START GIVEN MATERIAL

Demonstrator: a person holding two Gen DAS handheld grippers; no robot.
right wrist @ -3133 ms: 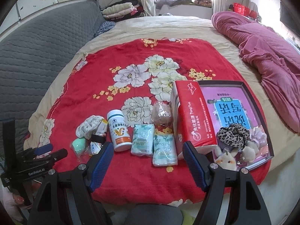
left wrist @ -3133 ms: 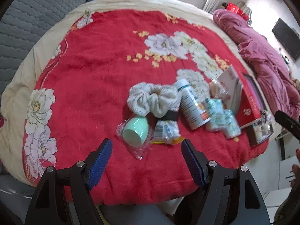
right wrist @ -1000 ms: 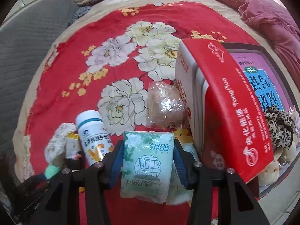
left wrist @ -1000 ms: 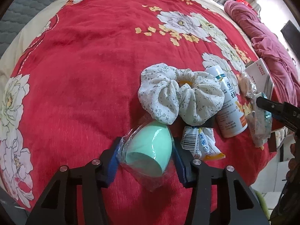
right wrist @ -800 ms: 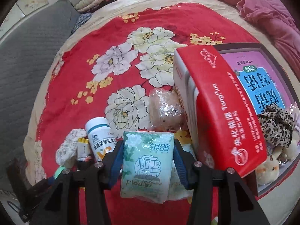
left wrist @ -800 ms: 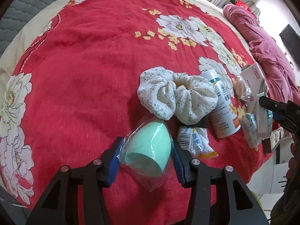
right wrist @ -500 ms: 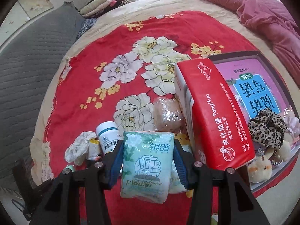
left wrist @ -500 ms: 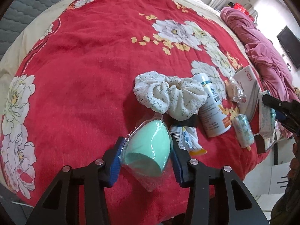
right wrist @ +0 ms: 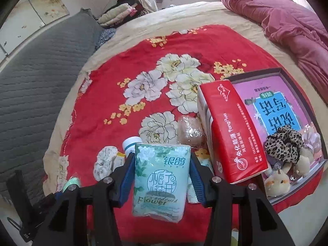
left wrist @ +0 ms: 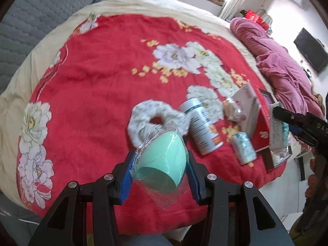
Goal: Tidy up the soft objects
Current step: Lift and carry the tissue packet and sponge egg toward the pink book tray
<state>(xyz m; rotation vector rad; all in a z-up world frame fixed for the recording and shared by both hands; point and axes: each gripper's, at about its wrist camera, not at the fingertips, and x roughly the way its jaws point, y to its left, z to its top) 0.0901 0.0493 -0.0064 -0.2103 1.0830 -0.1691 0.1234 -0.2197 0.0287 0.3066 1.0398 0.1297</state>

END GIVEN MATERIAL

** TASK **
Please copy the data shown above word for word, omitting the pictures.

** SOLUTION TO THE PROBLEM **
Demonstrator: a person holding two Gen DAS handheld grippers; no robot.
right wrist @ -3133 ms: 
left wrist @ -3133 ms: 
right wrist @ -1000 ms: 
left wrist @ -1000 ms: 
right wrist @ -800 ms: 
left wrist @ -800 ms: 
right wrist @ -500 ms: 
left wrist @ -500 ms: 
right wrist @ +0 ms: 
left wrist @ +0 ms: 
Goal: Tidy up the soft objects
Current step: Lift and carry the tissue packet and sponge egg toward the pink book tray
<state>(xyz m; rotation vector rad; all in a z-up world frame fixed for the recording and shared by both hands; point and axes: each gripper's, at about its wrist camera, not at the fingertips, and x roughly the way its jaws point, y to its left, z to its top) 0.0901 0.0493 -0.0064 -0.2103 1.0830 -0.1691 0.1234 -0.2197 0.0287 0.3066 1.0398 0.1297</state>

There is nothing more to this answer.